● Task objective: Once you reach the line with "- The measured" below, copy each line exactly, stopping after the line with "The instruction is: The", and skip any pictures.

● Information supplied:
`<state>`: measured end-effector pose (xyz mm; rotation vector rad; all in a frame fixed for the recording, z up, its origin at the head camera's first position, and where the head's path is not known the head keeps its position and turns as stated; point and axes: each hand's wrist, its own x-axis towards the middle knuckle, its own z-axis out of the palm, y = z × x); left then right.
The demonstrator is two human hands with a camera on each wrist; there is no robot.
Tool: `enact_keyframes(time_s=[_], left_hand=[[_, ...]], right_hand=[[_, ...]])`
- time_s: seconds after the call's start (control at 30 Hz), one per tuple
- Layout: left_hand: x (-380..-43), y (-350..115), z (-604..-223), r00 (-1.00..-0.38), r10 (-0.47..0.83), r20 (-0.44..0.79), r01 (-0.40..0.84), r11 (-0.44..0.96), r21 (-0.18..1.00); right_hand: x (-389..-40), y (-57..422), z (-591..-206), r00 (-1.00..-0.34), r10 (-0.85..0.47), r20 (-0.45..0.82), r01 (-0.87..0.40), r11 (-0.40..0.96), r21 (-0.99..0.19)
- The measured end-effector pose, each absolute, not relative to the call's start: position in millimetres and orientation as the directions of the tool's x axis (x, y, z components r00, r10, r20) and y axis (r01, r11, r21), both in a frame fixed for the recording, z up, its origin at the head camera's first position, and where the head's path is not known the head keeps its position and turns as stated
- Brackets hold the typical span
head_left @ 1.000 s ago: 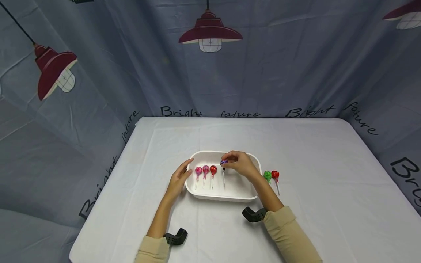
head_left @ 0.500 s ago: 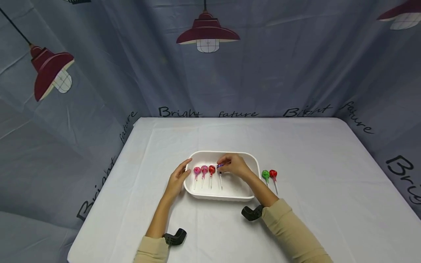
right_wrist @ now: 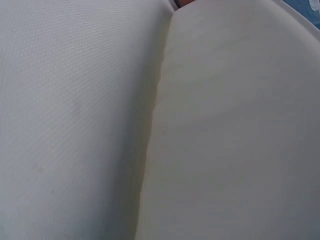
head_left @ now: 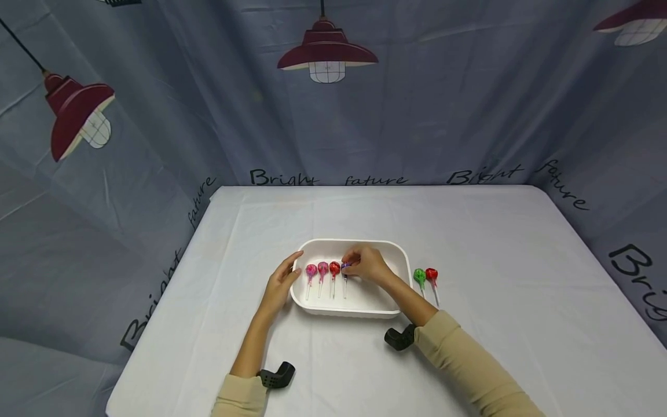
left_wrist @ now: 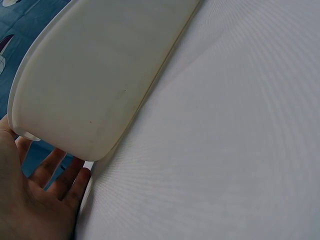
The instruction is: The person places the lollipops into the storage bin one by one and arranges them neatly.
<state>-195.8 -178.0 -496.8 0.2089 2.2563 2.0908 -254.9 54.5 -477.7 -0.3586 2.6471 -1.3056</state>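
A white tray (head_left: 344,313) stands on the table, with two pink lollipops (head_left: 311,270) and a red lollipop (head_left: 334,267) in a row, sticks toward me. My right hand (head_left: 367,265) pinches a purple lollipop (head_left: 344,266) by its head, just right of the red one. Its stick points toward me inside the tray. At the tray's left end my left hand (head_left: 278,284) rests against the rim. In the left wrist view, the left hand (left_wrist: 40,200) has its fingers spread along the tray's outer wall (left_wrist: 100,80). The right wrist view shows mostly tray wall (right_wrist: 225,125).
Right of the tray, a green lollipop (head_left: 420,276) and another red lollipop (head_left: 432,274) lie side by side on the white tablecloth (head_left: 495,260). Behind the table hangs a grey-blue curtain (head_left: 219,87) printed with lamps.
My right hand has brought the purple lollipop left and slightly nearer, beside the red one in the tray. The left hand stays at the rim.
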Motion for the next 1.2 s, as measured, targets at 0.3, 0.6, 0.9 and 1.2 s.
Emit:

● Answer for the task:
- The measured end-effector pose, each absolute, not relative to the call's start: position in millimetres and orientation as the directions of the tool's x axis (x, y, z components r00, r10, r20) and y axis (r01, r11, r21), both in a frame fixed for the recording, z up, its origin at the head camera's first position, and where the head's path is not known the head keeps its position and turns as stated
- Brackets hold the typical span
head_left @ 1.000 s ago: 
head_left @ 0.500 s ago: 
right_wrist @ now: 
head_left @ now: 
left_wrist @ now: 
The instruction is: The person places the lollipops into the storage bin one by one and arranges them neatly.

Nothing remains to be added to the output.